Cuando mi abuela me pidió que bajase al trastero a ver si había azulejos de repuesto, no imaginé lo que me iba a encontrar. Ya había bajado otras veces a por el árbol de Navidad o a por las maletas grandes para las vacaciones de verano. Pero siempre había sido “a tiro hecho”. Esta vez, en cambio, tendría que rebuscar un poco.

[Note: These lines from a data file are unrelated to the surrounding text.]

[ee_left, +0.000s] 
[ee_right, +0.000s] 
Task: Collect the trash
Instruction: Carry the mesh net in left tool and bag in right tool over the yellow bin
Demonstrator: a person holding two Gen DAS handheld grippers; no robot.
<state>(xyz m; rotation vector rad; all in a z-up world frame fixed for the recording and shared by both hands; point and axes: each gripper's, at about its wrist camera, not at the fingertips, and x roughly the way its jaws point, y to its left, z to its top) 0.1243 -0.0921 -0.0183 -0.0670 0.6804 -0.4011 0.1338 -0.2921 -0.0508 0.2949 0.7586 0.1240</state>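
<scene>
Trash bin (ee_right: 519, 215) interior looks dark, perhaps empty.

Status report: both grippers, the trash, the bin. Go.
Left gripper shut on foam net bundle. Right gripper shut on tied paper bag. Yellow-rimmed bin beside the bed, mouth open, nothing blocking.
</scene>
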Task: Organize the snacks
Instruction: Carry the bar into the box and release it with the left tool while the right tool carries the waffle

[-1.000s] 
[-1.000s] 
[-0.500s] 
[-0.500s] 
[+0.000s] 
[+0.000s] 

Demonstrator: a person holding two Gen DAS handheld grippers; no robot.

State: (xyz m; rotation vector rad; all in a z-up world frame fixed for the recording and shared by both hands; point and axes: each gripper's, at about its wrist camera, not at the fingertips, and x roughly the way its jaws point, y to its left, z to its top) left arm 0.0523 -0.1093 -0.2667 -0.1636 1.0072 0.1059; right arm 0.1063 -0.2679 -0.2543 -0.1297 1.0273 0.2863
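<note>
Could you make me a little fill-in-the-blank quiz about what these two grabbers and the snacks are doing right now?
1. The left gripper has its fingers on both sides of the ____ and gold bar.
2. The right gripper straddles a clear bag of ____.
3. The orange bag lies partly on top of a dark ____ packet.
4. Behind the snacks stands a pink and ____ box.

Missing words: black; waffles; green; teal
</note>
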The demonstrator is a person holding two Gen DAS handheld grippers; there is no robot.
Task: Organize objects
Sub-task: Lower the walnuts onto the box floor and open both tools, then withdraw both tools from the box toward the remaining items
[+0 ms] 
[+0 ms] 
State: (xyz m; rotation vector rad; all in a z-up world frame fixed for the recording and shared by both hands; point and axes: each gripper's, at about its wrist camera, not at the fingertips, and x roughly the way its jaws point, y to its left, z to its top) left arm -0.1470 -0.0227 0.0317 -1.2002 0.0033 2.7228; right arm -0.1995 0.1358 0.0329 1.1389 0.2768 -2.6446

Unos años atrás, en vida de mi abuelo, hicieron una reforma importante en la cocina y en los baños. En previsión de que quizá hiciesen falta más adelante, mi abuelo le había pedido al albañil unos cuantos azulejos de cada tipo. Además, aprovechó la ocasión para reorganizar el trastero. Compró estanterías metálicas, movió varias cajas, y dejó cerca de la puerta, en prueba de su gran pragmatismo, las cosas de uso más recurrente. Sin embargo, a pesar del orden reinante, no encontré los azulejos hasta pasado un buen rato. Se encontraban al fondo, detrás de varios cuadros viejos, sobre un gran baúl. Me entró la curiosidad, ya que nunca lo había visto. Retiré las cajas del albañil con cuidado, pero con gran esfuerzo.
Se trataba de un baúl de viaje de dimensiones considerables: un metro de largo por medio de fondo y otro medio metro de alto, aproximadamente. Cuatro nervios de madera conformaban la estructura principal, cubierta por cuero en toda la superficie. Además, contaba con dos asas a los lados y unas cinchas con hebillas oxidadas para asegurar el cierre. Rechinaron mientras las solté, y abrí la tapa con cuidado.
Conforme la luz iba entrando en el baúl, se desprendía un olor a antigüedad. El interior se conservaba bien. Parecía por dentro más grande que el espacio que ocupaba visto desde fuera. El baúl contenía varias cajas, de distintos materiales y formas, un álbum desgastado y varios objetos de interés. Una de las cajas parecía ser un botiquín, tenía abolladuras y aún guardaba algunas gasas; otra contenía unos zapatos desgastados; las demás estaban vacías. De entre los objetos, destacaban un kit de afeitado que tendría unos cien años, una biblia, un crucifijo, un mantel, un estuche de hilo y aguja de viaje, un paraguas y un largo etcétera de útiles y enseres.
Me fijé de nuevo en el exterior del baúl, y me percaté de que tenía varias marcas, aparte del desgaste propio del paso del tiempo. Dichas marcas eran: una mancha de café derramado, una pequeña quemadura, similar a la que dejaría un cigarrillo al ser apagado sobre la tela y algunos arañazos o roces.
Me senté en el suelo y respiré profundamente. Pensé en mi abuela, en sus padres, y en los padres de sus padres… Los imaginaba como si antes el mundo fuera en blanco y negro. Y me di cuenta de que me encontraba ante un objeto histórico. Este baúl ─pensé─ tendría al menos doscientos años. Quizá algún antepasado hiciera con él las Américas. Tal vez viajó, vacío al principio, en los primeros transatlánticos, para volver años más tarde con una pequeña fortuna. Es posible que en su interior contuviera monedas acuñadas en diferentes países, cartas de amor de jóvenes separados por la guerra, cachivaches y artilugios de época… Y fue testigo de momentos de sufrimiento y dolor, de esperanza e ilusión, de alegría y de reencuentros.
Volví a abrirlo y cerrarlo varias veces. El aroma que desprendía al abrirlo contenía la mezcla de lo antiguo con lo nuevo, como esa sensación que se produce cuando uno vuelve a su tierra natal tras varios años de ausencia.
Seguro que sus dueños pasaron largas horas sentados sobre su armazón, esperando un viaje o la llegada de un ser querido. Y también oyó las risas y las conversaciones cuando se sentaban a comer a su alrededor, en el campo, sobre la hierba o al borde del camino.
Puede que un día todo lo que tenían mis antepasados se encontrara en el interior de aquel baúl, ahora escondido al fondo de un trastero. O puede que sólo fueran imaginaciones mías, quizá mi familia nunca tuvo que migrar por la fuerza o en busca de nuevas oportunidades; pero entonces supe que, incluso aunque este baúl no hubiera sido el acompañante de las aventuras de mis antepasados, otros “hermanos” suyos si tuvieron las vivencias que imaginé, con muchas familias diferentes, y en todos los países y momentos de la Historia.
Dejé todo como estaba. Cogí los azulejos, apagué la luz y subí en silencio las escaleras, de vuelta al presente.
¡Oh, viejo baúl! Noble compañero de fatigas de la familia, ahora inútil, lleno de recuerdos y lastrado por el paso del tiempo. Sentí un gran respeto, incluso admiración si cabe, pero, como es natural, lo sentí más aún por sus dueños.